## Work instructions
Below is a block of records. Copy every line in it that contains the word "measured".
*** Opening Supplied records ***
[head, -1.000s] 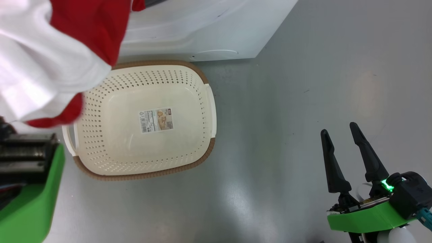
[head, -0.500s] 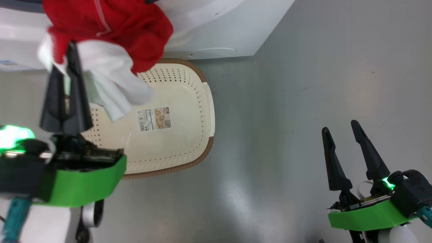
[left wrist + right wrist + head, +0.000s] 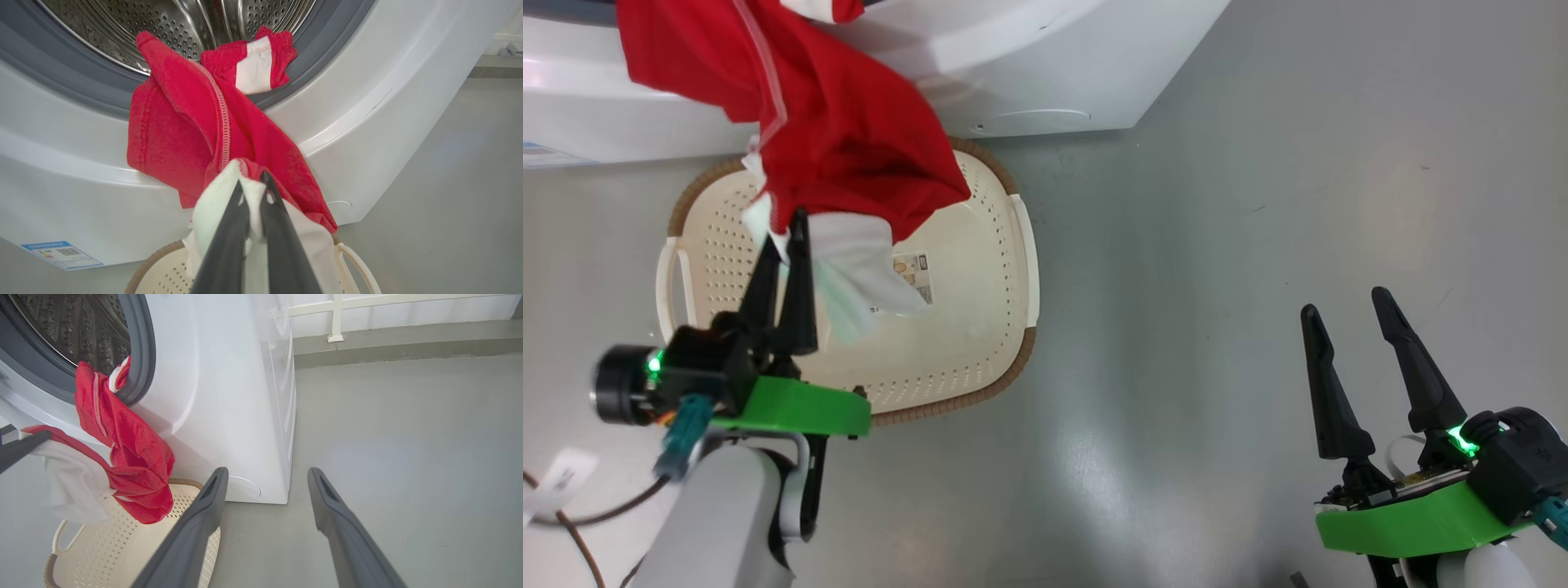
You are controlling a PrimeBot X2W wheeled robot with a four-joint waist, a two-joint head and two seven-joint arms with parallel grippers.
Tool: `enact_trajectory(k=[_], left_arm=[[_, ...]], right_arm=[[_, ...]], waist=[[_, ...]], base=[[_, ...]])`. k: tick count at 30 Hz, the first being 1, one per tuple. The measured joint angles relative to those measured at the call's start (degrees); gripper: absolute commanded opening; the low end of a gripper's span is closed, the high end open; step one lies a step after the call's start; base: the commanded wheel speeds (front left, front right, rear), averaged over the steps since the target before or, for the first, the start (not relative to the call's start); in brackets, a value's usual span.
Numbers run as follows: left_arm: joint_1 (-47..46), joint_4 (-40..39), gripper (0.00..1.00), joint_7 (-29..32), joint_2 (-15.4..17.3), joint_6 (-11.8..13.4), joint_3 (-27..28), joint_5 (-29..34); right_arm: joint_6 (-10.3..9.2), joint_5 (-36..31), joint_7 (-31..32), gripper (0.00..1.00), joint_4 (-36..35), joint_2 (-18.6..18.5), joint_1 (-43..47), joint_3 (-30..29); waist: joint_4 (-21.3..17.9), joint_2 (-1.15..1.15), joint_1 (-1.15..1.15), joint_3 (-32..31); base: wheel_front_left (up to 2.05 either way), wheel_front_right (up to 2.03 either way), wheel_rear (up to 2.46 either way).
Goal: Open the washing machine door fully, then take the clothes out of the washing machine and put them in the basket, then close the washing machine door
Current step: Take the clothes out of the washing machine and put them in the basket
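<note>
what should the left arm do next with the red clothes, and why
Probably draw the left gripper away from the washing machine: it is shut on the clothes, but their far end hangs over the grey ring, so releasing now might not land them in the basket.

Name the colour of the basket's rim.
The basket rim is woven-look brown; head view shows it best.

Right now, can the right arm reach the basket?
Probably yes: bare floor lies between the open right end effector and the basket; the clothes, held by the left end effector, hang over its far part.
</note>
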Motion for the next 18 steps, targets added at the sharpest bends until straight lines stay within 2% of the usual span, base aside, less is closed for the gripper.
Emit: enact_trajectory(k=[12,18], left_arm=[[-8.1,29.4,0.00,-0.7,-4.4,-6.9,-1.6,-2.2],[-12.2,41.3,0.00,-0.7,-6.3,-9.0,-1.8,-2.3]], right_arm=[[0.00,0.0,0.0,1.00,-0.2,0.0,-0.4,0.0],[0.00,0.0,0.0,1.00,-0.2,0.0,-0.7,0.1]], waist=[[-0.5,0.00,0.00,0.7],[-0.8,0.00,0.00,1.0]], base=[[0.00,0.00,0.00],[0.00,0.00,0.00]])
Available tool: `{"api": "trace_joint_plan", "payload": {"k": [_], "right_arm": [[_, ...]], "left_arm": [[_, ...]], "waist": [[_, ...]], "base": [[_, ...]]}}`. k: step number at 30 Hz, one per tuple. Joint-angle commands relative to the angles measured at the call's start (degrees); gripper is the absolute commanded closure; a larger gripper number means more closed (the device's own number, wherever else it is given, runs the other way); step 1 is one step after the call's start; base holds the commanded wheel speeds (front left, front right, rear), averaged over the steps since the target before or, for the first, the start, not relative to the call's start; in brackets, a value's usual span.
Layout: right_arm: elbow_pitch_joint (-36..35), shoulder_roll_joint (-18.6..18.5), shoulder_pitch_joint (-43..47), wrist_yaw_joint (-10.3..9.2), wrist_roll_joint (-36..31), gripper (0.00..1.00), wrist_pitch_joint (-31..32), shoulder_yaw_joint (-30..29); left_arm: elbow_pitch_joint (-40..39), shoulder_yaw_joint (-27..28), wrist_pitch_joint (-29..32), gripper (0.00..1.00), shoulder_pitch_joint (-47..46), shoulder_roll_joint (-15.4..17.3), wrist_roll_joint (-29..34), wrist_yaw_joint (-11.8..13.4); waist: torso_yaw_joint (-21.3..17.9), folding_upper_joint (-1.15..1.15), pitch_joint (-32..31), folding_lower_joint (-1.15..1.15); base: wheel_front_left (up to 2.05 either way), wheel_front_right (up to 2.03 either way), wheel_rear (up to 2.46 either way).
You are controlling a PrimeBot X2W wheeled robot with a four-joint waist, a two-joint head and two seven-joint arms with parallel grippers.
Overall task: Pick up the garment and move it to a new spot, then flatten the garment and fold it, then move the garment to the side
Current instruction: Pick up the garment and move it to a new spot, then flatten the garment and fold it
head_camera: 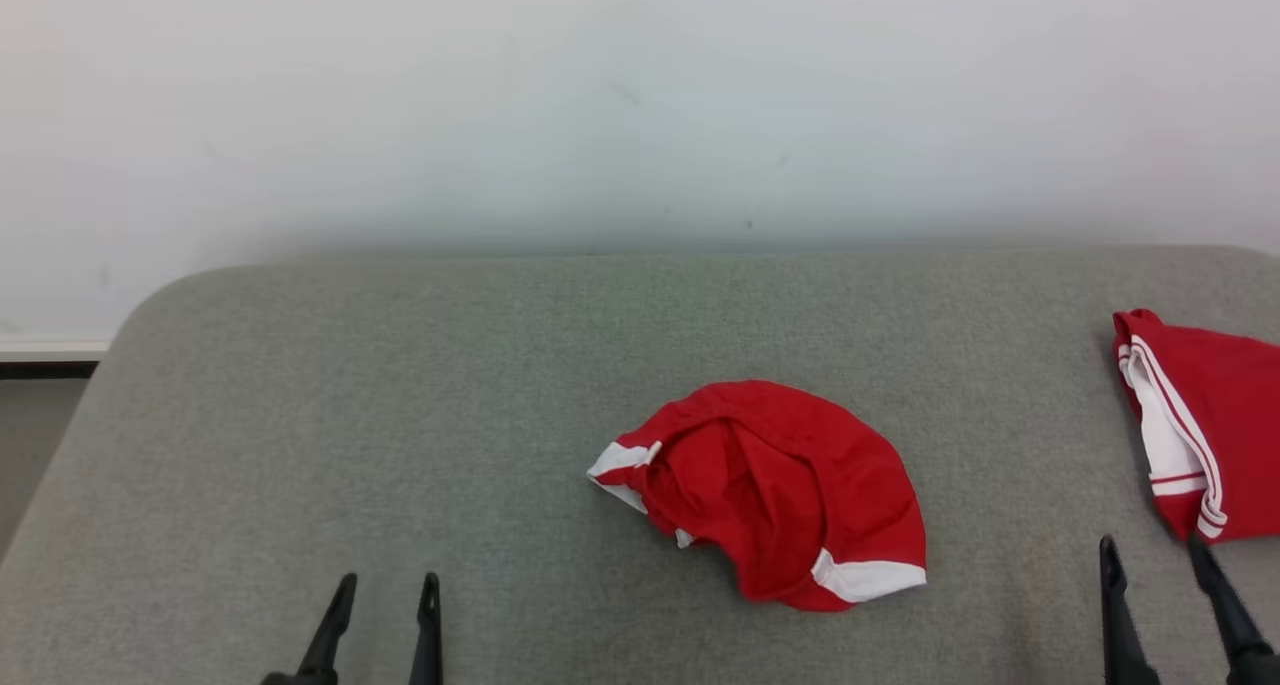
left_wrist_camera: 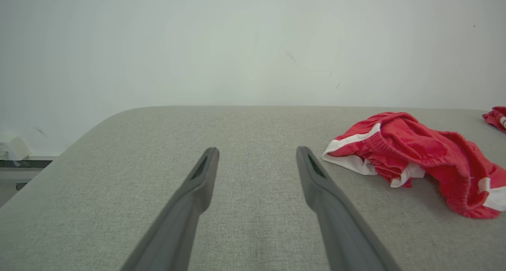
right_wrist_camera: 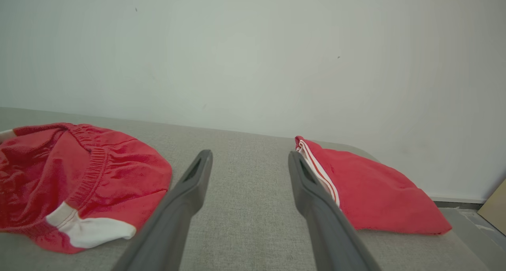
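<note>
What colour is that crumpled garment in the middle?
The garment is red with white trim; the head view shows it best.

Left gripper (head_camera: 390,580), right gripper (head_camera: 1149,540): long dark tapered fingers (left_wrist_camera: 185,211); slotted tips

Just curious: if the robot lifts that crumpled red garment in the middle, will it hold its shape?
Probably not: the garment lies in soft folds, so it should droop. It looks thin, likely light. Pushed, it may bunch on the grey surface.
</note>
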Motion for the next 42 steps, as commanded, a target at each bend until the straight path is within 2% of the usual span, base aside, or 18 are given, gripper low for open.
{"api": "trace_joint_plan", "payload": {"k": [1, 8, 15, 27, 31, 35, 42], "right_arm": [[0.58, -0.07, 1.42, -0.12, 0.27, 0.00, -0.15, 0.36], [1.44, -0.11, 2.95, -0.12, 1.64, 0.00, -0.16, -0.03], [1.15, -0.12, 1.61, -0.12, 2.21, 0.00, -0.16, 0.91], [1.75, -0.13, 0.99, -0.12, 2.44, 0.00, -0.16, 2.33], [1.27, -0.12, -0.44, -0.12, 2.29, 0.00, -0.16, 2.80], [0.92, -0.14, -1.91, -0.12, 2.46, 0.00, -0.16, 3.71], [0.34, -0.11, -4.43, -0.12, 3.55, 0.00, -0.16, 4.73]], "left_arm": [[-0.45, 0.75, 0.00, 0.00, 1.23, -0.43, 0.93, -0.40], [-0.75, 3.84, 0.00, 0.00, 3.28, -3.06, 4.07, -3.63], [-0.05, 5.90, -0.01, 0.00, 2.65, -4.28, 6.00, -6.54], [-0.61, 8.31, -0.01, 0.00, 1.55, -5.69, 7.66, -8.95], [-2.64, 5.46, -0.01, 0.00, -1.71, -6.17, 9.51, -10.78], [-1.25, 0.66, -0.01, 0.00, -6.91, -6.58, 10.26, -13.49], [9.03, -10.15, -0.01, 0.00, -17.68, -7.20, 11.40, -16.60]], "waist": [[0.78, 0.00, -0.77, 0.00], [2.17, 0.00, -1.25, 0.00], [2.51, 0.00, -1.06, 0.00], [0.53, 0.00, -0.51, 0.00], [-2.32, 0.00, 0.26, 0.00], [-6.09, 0.00, 1.42, 0.00], [-12.82, 0.00, 4.44, 0.00]], "base": [[0.00, 0.00, 0.00], [0.00, 0.00, 0.00], [0.00, 0.00, 0.00], [0.00, 0.00, 0.00], [0.00, 0.00, 0.00], [0.00, 0.00, 0.00], [0.00, 0.00, 0.00]]}}
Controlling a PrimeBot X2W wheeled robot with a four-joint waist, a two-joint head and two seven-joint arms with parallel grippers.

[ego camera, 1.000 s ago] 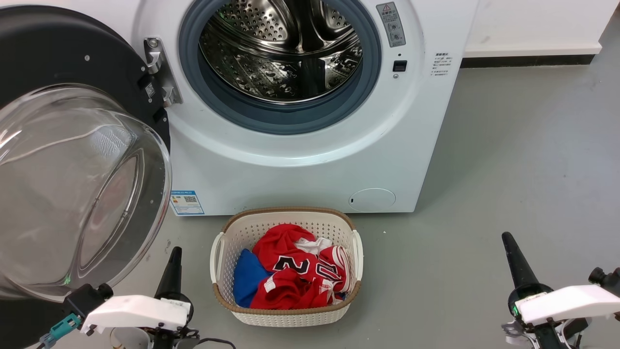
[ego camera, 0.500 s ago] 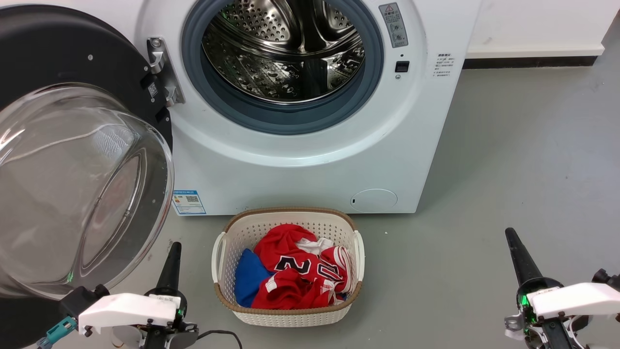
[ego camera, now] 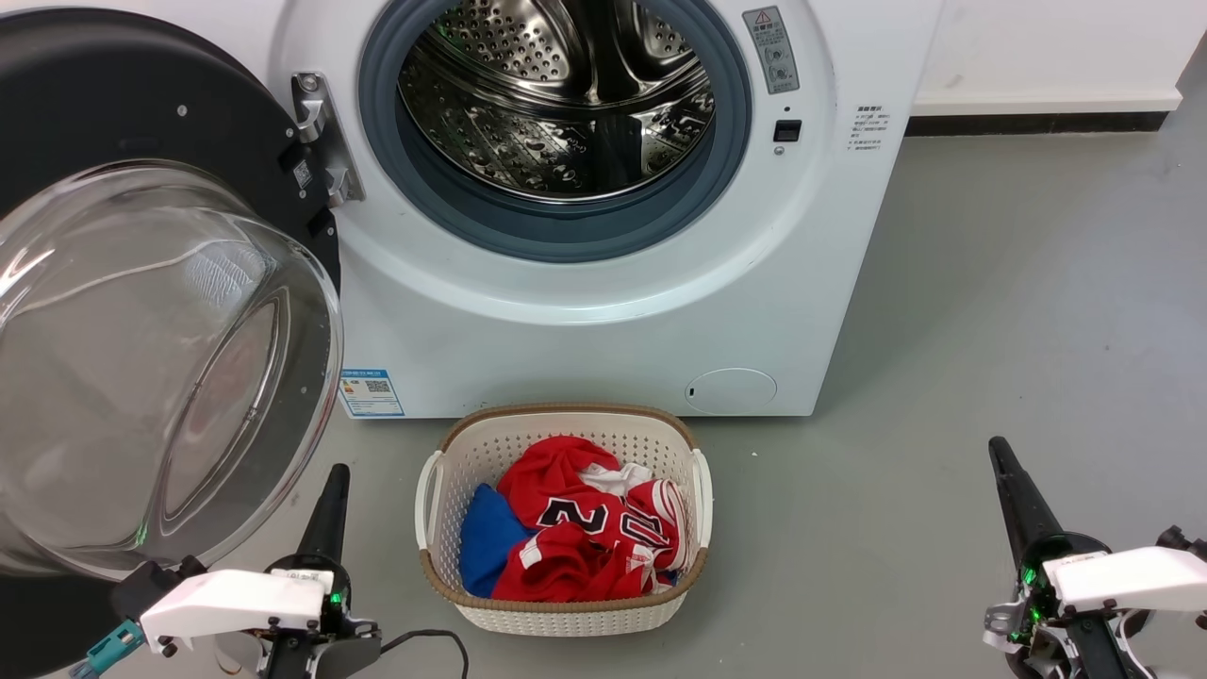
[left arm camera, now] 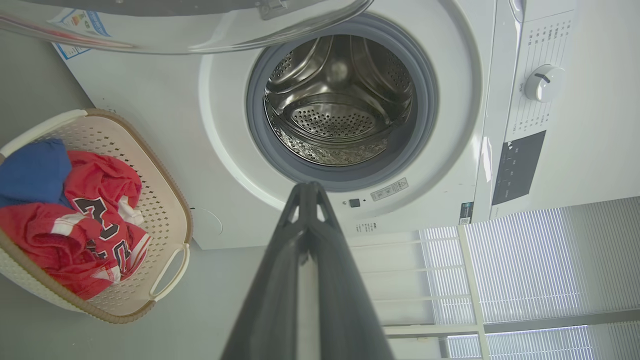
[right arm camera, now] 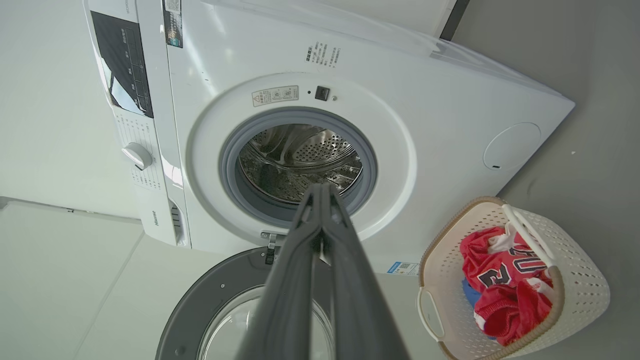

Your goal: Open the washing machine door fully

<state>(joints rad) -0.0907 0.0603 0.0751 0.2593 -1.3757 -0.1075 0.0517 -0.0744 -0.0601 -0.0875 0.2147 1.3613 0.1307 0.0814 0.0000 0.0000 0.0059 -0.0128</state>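
Observation:
The white washing machine [ego camera: 585,330] stands ahead with its steel drum exposed. Its round black door [ego camera: 141,113] is swung wide out to the left on a metal hinge [ego camera: 321,141], the clear glass bowl [ego camera: 160,368] bulging toward me. The door's rim also appears in the right wrist view [right arm camera: 210,295]. My left gripper [ego camera: 336,471] is shut and empty, low at the left, just right of the glass bowl and apart from it. Low at the right, my right gripper [ego camera: 998,445] is shut and empty, well clear of the machine.
A white woven basket [ego camera: 698,490] holding red and blue clothes sits on the grey floor right in front of the machine, between my arms. A white wall with a dark skirting [ego camera: 1028,121] runs behind on the right. Open floor lies to the right.
The head camera shifted slightly, so the scene slid right. Both grippers sank a little lower in the view. The door has not visibly swung.

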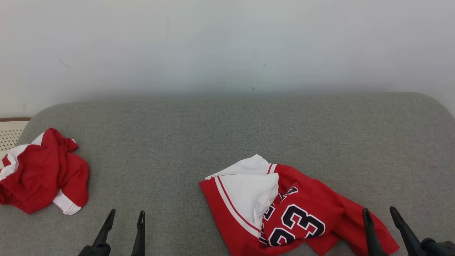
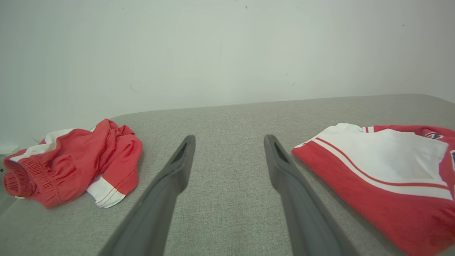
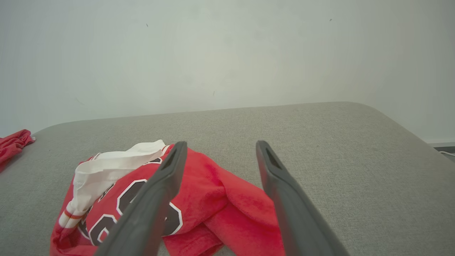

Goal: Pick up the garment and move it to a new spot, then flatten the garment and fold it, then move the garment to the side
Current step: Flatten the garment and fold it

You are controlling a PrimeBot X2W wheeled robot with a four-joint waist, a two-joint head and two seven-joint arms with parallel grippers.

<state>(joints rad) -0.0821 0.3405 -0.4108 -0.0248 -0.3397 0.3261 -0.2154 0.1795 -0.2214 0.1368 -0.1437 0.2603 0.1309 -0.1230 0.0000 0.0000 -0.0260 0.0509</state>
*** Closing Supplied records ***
## Response
Tool: `enact_trajectory(k=[_], left_arm=[[_, ...]], right_arm=[[_, ...]], waist=[[_, ...]], base=[[_, ...]])`. k: tick count at 30 Hz, the first being 1, one per tuple. The measured joint angles relative to those measured at the call's start (degrees); gripper: absolute commanded opening; the low end of a gripper's span is closed, the high end open; step one lies a step after the call's start; base: the commanded wheel speeds (front left, front right, rear), averaged over the steps since the target before or, for the first, the start (not relative to the call's start); in brackets, a value's usual span.
Available tool: `{"api": "trace_joint_plan", "payload": {"k": [_], "right_arm": [[_, ...]], "left_arm": [[_, ...]], "waist": [[_, ...]], "base": [[_, ...]]}}`. k: step number at 30 Hz, one per tuple. Joint-angle commands relative to the angles measured at the call's start (degrees); gripper is the absolute commanded closure; a larger gripper number means more closed (the device's own number, wherever else it is given, runs the other way); step 1 is one step after the call's start; base holds the commanded wheel speeds (front left, front right, rear), averaged over the steps since the target before or, for the first, the start, not relative to the call's start; in brackets, a value's usual span.

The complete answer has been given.